## About this exercise
The answer must be one number: how many lines in the data below include the string "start".

## Collected material

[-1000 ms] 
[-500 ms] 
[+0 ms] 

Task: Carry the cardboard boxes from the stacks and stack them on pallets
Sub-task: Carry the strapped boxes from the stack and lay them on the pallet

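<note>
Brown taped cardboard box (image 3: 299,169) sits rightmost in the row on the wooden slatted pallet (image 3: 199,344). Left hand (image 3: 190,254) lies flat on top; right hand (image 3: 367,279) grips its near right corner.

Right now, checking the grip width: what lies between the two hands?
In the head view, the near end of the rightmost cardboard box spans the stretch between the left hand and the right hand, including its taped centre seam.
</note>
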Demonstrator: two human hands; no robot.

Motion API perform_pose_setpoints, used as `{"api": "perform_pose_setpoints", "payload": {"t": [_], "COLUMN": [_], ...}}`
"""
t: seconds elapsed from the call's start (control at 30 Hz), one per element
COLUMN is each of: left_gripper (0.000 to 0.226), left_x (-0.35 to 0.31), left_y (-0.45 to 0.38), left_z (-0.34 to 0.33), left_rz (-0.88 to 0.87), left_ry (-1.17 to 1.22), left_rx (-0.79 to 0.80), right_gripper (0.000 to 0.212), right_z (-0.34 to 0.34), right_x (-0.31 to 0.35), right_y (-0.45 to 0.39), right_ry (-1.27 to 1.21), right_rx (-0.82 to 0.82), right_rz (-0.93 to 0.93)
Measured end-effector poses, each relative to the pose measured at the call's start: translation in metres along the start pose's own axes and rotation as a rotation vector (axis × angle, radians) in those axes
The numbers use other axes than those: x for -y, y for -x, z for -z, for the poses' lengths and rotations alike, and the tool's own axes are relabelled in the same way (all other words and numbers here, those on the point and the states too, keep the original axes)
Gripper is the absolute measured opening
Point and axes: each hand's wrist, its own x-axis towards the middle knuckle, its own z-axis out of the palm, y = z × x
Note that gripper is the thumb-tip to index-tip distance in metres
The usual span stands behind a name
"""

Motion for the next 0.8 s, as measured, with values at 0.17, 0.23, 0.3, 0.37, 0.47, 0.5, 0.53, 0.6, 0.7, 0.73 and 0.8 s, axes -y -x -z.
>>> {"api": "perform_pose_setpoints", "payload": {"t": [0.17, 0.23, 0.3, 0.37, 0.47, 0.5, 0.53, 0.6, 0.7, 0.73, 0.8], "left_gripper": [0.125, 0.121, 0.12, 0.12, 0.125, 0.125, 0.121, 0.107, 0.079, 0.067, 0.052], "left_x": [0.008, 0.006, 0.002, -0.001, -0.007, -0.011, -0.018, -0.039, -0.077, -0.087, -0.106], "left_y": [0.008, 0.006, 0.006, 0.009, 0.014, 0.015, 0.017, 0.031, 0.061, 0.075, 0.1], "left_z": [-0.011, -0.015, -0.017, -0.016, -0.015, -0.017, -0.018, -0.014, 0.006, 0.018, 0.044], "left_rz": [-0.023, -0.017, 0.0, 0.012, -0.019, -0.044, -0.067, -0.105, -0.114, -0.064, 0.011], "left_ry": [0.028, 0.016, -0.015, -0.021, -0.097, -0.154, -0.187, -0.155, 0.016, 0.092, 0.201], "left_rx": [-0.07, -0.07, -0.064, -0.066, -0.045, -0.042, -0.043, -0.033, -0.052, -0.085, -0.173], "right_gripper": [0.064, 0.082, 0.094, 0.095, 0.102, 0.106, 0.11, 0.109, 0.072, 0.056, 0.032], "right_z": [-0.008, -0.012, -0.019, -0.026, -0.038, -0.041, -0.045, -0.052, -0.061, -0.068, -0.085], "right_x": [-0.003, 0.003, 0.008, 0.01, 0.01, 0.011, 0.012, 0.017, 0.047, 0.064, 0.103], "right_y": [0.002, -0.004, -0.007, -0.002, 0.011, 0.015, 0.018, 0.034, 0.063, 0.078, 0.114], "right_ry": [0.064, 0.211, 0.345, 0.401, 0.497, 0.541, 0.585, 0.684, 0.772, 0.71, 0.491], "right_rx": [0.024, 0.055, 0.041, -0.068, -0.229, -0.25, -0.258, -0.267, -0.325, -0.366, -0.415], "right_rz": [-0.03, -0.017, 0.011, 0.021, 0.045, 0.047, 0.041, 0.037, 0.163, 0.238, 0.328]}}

## Solved problem
2